CUMT is ranked as the best mining university in China and has a worldwide reputation in mining technology and research. This scholarship program allowed students from around the world to learn about mining, technology and geology by studying in Xuzhou while at the same time meeting Chinese students and professors with similar professional interests.
Bennett and his classmates also traveled and experienced Chinese culture in a number of select cities.
“My trip to China was absolutely amazing and bar-none the greatest thing I have been able to do while attending WVU,” said Bennett who is currently a student in the Benjamin M. Statler College of Engineering and Mineral Resources.
“I saw the Great Wall of China, the city of Shanghai in depth, and experienced the life of university students in a Chinese city,” said Bennett. “Studying at CUMT gave me the chance to take classes I would not have taken on my regular path to graduation.”
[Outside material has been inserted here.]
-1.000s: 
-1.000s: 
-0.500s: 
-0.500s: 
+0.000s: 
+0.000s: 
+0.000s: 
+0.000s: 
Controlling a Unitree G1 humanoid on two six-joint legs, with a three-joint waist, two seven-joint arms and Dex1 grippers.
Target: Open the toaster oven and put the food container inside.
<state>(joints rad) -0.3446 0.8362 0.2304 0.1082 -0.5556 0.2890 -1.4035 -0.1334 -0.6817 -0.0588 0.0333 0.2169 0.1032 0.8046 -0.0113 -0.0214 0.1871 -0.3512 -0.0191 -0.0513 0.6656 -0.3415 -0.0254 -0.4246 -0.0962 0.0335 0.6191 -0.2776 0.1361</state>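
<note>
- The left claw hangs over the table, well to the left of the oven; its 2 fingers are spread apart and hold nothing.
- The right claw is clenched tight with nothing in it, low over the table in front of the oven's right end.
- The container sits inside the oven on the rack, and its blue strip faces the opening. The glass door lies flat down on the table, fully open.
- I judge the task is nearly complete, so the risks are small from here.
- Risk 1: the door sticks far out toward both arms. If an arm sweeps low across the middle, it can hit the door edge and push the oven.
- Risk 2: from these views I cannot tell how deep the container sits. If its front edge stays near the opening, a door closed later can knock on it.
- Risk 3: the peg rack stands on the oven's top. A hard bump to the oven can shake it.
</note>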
During the program, Bennett studied modern mining techniques, mine safety, mine land reclamation, geology, coal gas extraction and water protection, and coal seam hazards. “One cool thing about the recommended reading list was seeing books authored by Syd Peng.” Peng is the Charles E. Lawall Chair Emeritus in Mining Engineering and an international expert on underground mining.
“I made amazing relationships and connections that will last throughout my professional career,” said Bennett. He met students from Australia, Britain, Poland, Russia, Vietnam, Mongolia, and many Chinese students and professors including WVU Ph.D. graduates.
Bennett is the only student from WVU to attend this year, joining two mining engineering students from the University of Kentucky. The first study abroad trip to China specifically for WVU mining engineering students was organized by the late Dr. Christopher J. Bise in 2011.
Bennett was recommended for the program by Dr. Richard Bajura, director of the National Research Center for Coal and Energy, WVU’s liaison to the International Higher Education Alliance for Mining, Energy and Environment, which selects U.S. students for the summer school.
Qingyun Sun, associate director of WVU’s US-China Energy Center and a graduate of CUMT, earned both his bachelor’s and master’s degrees from the university. “This program allowed Jack to study abroad, travel and make international connections. Participating in this program is a distinction few other graduates will have on their resumes,” Sun said.
Bennett was quick to add, “To someone who never left the United States before, the initial culture shock hit me fairly quick. It’s the little things about Chinese society, what’s polite and what isn’t, that stood out. It also made me aware of certain freedoms we have in the U.S. that not only the Chinese but some of the other international students do not have.”